== Collected data ==

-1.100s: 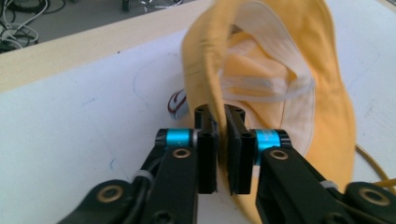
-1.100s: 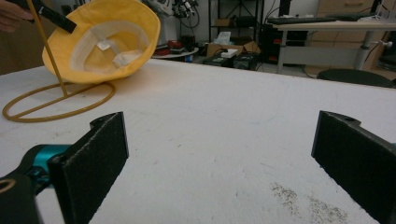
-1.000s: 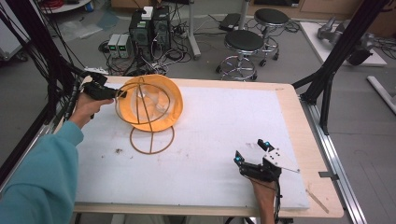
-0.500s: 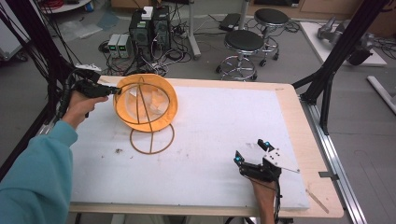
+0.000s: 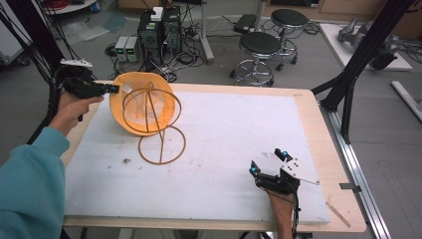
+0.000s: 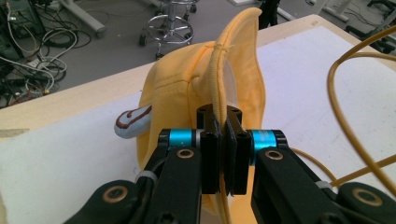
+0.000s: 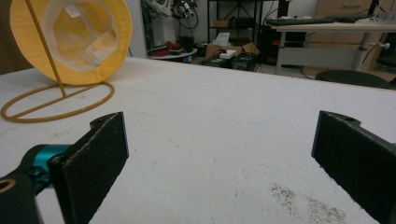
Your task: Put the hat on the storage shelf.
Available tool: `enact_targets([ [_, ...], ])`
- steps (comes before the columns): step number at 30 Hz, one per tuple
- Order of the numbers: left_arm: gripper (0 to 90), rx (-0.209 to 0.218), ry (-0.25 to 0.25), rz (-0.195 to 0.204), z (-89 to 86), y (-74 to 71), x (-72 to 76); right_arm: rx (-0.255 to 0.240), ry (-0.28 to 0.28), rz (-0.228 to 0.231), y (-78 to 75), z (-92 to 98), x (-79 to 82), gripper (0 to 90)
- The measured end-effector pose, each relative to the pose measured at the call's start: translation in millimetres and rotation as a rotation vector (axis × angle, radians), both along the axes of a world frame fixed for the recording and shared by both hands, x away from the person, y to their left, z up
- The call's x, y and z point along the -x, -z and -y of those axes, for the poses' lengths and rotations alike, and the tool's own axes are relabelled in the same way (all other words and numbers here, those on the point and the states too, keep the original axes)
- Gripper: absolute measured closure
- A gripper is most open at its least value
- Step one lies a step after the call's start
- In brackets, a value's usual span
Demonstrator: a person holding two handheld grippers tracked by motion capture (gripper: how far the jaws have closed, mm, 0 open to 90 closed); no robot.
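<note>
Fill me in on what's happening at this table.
A person works with a gripper in each hand. The left gripper is clamped on the brim of a yellow hat, holding it against the wire hat stand on the white table mat. The right gripper rests open on the mat near the front edge, holding nothing.

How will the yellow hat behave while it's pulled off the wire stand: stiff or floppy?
Probably floppy: the hat's brim folds where the left hand-held gripper pinches it. Likely light, as one edge grip carries it. The wire stand looks thin and may tip if the fabric snags.
</note>
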State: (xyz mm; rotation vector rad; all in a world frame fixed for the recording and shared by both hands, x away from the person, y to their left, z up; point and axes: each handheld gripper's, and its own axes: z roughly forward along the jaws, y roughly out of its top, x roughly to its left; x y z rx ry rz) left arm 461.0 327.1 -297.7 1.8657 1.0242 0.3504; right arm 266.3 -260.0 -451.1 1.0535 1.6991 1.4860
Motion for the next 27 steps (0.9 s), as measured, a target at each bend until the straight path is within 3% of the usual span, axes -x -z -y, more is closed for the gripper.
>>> enact_targets([
  [9, 86.2, 0.029, 0.008, 0.019, 4.2, -25.6, 11.0, -0.003, 0.004, -0.001, 0.0, 0.1, 0.2, 2.7],
  [18, 86.2, 0.051, 0.014, 0.066, 4.7, -61.8, 26.9, -0.004, 0.007, -0.003, 0.1, 0.1, 0.2, 2.7],
  [24, 86.2, 0.042, 0.004, 0.056, 4.6, -76.3, 32.7, -0.004, 0.008, -0.004, 0.0, 0.0, 0.1, 2.7],
  [27, 86.2, 0.025, -0.005, 0.067, 6.8, -90.9, 35.2, -0.002, 0.007, -0.005, 0.0, 0.1, 0.1, 2.7],
])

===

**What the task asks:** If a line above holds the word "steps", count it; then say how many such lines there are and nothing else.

**Solution:** 2